Exodus 11:4-8, 12:29-30

So Moses said, "This is what the Lord says: 'About midnight I will go throughout Egypt. Every firstborn son in Egypt will die, from the firstborn son of Pharaoh, who sits on the throne, to the firstborn son of the slave girl, who is at her hand mill, and all the firstborn of the cattle as well. There will be loud wailing throughout Egypt-worse than there has ever been or ever will be again. But among the Israelites not a dog will bark at any man or animal.' Then you will know that the Lord makes a distinction between Egypt and Israel. All these officials of yours will come to me, bowing down before me and saying, 'Go, you and all the people who follow you!' After that I will leave." Then Moses, hot with anger, left Pharaoh.

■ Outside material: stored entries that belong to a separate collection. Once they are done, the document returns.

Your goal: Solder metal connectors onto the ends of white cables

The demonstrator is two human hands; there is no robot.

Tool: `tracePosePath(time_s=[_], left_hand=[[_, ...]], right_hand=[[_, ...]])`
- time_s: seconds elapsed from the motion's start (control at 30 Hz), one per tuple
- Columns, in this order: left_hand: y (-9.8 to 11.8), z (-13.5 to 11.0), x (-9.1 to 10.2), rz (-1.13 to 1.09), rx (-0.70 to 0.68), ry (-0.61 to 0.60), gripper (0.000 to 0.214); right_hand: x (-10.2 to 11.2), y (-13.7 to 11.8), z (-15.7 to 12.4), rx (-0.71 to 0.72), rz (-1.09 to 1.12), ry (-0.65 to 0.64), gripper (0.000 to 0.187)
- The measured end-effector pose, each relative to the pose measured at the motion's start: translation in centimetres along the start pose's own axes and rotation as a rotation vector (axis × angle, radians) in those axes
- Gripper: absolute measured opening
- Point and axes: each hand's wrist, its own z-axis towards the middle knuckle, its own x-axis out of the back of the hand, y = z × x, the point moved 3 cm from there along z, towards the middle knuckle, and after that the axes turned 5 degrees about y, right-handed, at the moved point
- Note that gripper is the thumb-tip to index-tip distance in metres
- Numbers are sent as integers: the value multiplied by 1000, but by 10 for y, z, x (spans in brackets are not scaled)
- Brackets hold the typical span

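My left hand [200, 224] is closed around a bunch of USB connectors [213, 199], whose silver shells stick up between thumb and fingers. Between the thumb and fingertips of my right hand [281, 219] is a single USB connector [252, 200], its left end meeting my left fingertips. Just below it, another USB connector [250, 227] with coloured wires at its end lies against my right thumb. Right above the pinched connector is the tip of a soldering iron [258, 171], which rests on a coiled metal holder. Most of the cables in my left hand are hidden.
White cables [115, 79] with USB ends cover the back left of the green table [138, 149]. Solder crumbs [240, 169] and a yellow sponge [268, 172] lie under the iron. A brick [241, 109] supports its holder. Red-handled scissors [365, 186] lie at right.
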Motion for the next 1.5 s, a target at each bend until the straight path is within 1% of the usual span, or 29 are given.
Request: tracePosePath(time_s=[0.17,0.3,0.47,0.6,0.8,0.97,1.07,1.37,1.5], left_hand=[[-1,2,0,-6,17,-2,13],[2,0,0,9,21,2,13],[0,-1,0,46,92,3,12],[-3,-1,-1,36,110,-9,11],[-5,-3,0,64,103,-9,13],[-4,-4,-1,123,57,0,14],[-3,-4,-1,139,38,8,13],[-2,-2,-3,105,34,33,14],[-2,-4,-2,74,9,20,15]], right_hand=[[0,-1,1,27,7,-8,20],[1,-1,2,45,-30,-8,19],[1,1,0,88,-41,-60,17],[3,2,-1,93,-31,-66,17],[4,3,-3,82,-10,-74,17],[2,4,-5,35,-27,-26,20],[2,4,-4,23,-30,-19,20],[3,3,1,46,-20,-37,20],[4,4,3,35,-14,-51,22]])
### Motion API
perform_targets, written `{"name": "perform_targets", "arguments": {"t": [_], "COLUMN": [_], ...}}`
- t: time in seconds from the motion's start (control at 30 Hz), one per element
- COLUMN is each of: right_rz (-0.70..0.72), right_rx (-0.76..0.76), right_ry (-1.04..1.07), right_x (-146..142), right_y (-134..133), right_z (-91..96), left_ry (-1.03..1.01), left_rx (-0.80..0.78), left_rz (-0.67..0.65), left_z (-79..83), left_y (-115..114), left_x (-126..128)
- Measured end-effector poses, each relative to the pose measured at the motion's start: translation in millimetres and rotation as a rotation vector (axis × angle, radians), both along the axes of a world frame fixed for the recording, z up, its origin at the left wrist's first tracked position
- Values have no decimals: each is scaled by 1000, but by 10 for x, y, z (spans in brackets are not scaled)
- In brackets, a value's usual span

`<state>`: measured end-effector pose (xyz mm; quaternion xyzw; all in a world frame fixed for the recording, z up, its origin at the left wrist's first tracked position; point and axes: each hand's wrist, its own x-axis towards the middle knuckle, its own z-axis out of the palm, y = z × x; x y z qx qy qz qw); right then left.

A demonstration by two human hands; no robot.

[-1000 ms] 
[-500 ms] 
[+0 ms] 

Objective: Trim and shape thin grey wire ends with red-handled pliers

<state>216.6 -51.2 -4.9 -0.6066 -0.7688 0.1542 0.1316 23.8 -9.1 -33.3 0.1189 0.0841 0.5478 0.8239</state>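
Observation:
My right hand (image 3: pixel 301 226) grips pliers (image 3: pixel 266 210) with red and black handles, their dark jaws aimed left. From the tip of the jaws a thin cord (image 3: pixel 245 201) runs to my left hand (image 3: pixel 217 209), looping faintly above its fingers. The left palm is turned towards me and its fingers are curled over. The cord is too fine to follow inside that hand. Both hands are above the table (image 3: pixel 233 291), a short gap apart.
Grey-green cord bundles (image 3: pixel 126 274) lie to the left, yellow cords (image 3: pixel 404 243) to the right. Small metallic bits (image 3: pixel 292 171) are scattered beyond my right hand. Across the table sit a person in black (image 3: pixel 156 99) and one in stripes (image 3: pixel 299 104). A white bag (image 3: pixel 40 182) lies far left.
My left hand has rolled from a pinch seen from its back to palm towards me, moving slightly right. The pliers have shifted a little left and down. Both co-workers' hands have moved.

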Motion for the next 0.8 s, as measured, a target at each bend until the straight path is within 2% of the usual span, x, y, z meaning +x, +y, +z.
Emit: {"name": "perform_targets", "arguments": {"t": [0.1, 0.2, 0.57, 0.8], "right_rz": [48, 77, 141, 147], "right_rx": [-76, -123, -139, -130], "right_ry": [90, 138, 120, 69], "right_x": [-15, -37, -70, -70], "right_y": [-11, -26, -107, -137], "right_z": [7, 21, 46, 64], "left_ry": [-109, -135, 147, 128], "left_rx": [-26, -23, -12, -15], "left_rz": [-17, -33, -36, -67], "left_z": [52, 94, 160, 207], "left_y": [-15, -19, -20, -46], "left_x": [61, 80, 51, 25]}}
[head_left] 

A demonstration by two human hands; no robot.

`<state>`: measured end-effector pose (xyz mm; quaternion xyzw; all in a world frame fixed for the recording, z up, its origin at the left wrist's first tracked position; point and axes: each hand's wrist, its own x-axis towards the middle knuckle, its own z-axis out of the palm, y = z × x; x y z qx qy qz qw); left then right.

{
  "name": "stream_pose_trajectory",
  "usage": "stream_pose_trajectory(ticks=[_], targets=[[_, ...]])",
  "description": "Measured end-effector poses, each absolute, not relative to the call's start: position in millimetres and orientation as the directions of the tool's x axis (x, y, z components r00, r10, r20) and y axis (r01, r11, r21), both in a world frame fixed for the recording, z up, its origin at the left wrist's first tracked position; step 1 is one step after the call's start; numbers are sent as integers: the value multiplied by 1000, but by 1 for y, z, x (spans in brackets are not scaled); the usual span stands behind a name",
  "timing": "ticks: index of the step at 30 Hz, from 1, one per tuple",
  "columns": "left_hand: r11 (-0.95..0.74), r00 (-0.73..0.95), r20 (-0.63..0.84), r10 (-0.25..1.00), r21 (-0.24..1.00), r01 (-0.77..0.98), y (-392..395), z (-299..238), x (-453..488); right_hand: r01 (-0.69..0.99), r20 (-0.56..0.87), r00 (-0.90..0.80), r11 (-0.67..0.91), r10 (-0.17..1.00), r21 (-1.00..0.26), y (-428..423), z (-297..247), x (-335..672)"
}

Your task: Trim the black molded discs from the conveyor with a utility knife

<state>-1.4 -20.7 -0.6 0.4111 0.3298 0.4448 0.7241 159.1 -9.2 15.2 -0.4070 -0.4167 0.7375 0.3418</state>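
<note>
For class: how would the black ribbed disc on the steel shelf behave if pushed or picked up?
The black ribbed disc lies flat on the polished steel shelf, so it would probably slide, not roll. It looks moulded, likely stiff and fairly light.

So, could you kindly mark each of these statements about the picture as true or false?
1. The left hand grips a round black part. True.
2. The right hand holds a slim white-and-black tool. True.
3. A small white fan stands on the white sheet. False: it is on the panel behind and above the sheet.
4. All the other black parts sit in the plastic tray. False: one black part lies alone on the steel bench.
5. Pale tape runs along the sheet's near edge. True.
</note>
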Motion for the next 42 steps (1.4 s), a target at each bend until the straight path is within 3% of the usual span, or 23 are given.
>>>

At midnight the Lord struck down all the firstborn in Egypt, from the firstborn of Pharaoh, who sat on the throne, to the firstborn of the prisoner, who was in the dungeon, and the firstborn of all the livestock as well. Pharaoh and all his officials and all the Egyptians got up during the night, and there was loud wailing in Egypt, for there was not a house without someone dead.

Why would God punish the entire population of Egypt by killing even firstborn infants for something Pharaoh did? While Pharaoh was responsible for bringing the plague upon the people by his refusal to obey God, the Egyptians were also rejecting God by worshiping false gods and by cruelly enslaving the Israelites.

Having lived with the Israelites for over 400 years, the Egyptians would have heard about God and what he had done. They would also have heard about the signs Moses and Aaron performed (e.g. Ex 7:8-12) and seen firsthand the previous nine plagues, noting they affected Egypt but not Israel. This should have been a clear enough sign for anyone that the Israelites' God was powerful and should be listened to. Indeed, some of the Egyptians were able to escape the effects of the plagues when they heeded God's warnings and acted accordingly. Those who took shelter when God warned them of the plague of hail survived (Ex 9:19-21). Additionally, the plagues demonstrated the impotence of various Egyptian gods (see for instance Ten Plagues of Egypt).

As with the other plagues, the Egyptians were warned in advance of the plague on the firstborn. Had an Egyptian family gone to ask the Israelites how to serve their God and avoid the plague, they could have received the instructions for the Passover and thus spared their family. Their failure to do so indicated they still didn't believe God's word and were still rejecting him, hence the plague.